── RAW DATA

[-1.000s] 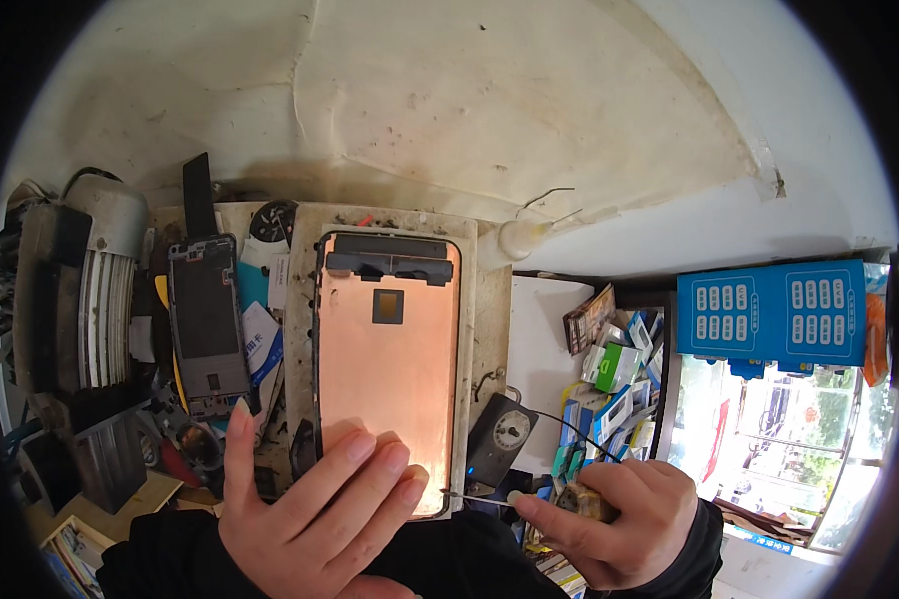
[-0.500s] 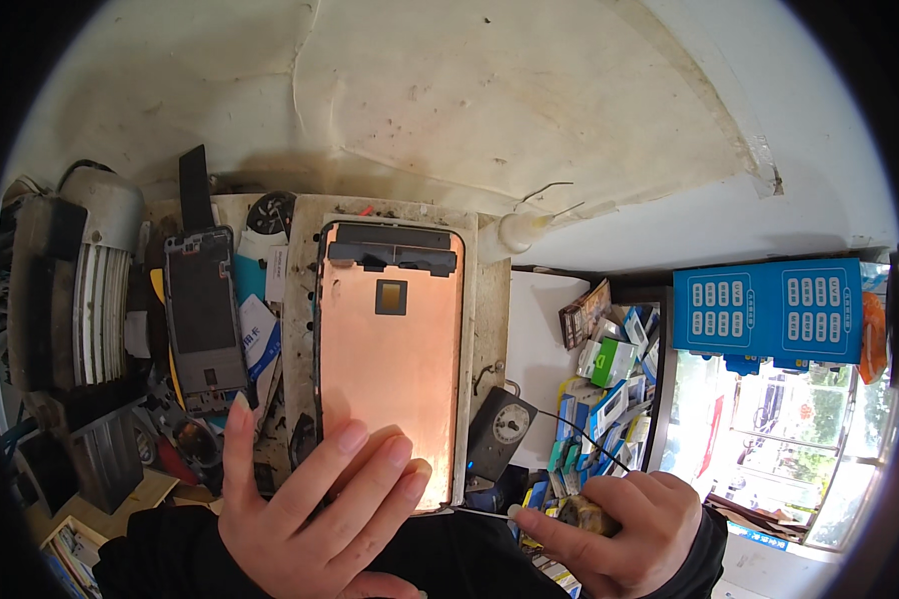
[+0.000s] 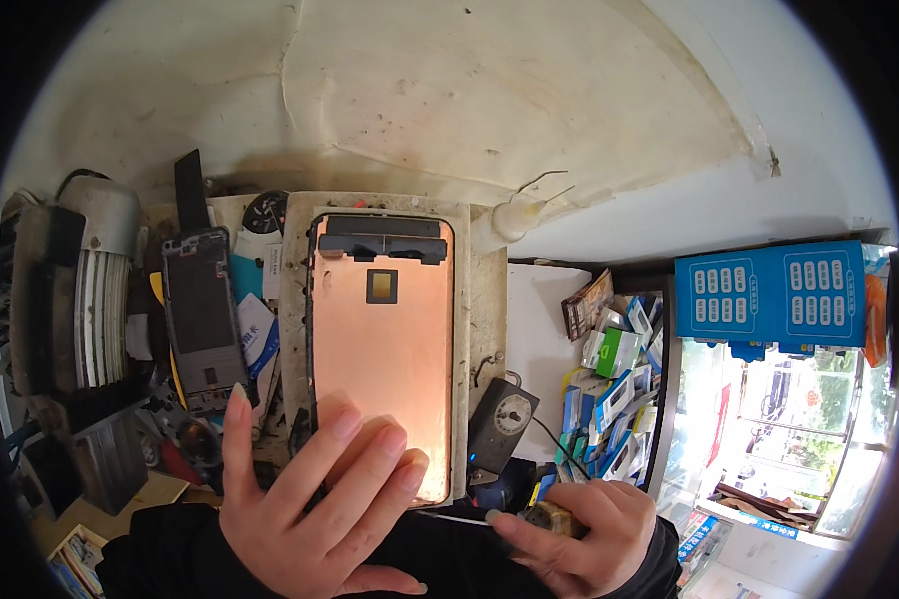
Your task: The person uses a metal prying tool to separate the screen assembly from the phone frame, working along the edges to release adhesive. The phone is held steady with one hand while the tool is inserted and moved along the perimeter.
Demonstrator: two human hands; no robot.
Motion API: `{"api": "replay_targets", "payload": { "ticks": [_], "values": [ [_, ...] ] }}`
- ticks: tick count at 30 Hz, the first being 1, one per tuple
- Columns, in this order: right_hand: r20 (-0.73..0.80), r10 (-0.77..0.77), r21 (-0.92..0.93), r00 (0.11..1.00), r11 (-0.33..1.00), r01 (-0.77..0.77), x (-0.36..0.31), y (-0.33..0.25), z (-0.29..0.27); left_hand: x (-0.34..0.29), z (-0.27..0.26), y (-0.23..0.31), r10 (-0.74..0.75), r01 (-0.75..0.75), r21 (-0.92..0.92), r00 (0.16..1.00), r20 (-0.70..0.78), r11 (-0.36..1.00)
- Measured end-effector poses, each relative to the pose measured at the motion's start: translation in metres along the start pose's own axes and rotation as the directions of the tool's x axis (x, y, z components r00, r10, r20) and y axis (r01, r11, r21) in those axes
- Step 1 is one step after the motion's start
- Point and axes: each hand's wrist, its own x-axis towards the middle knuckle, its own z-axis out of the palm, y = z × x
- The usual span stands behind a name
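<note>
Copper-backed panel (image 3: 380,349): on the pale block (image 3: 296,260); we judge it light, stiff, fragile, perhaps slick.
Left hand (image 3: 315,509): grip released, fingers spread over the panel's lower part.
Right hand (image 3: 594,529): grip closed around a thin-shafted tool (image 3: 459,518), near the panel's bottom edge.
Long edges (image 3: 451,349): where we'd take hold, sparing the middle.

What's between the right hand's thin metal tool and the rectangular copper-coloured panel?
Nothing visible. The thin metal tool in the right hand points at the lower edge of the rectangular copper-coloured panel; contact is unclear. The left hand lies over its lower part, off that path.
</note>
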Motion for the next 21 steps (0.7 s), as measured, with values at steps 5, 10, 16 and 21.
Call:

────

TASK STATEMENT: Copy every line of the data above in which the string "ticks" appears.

ANSWER TO THIS PROBLEM:
Motion API: `{"api": "replay_targets", "payload": { "ticks": [_], "values": [ [_, ...] ] }}`
- ticks: tick count at 30 Hz, the first being 1, one per tuple

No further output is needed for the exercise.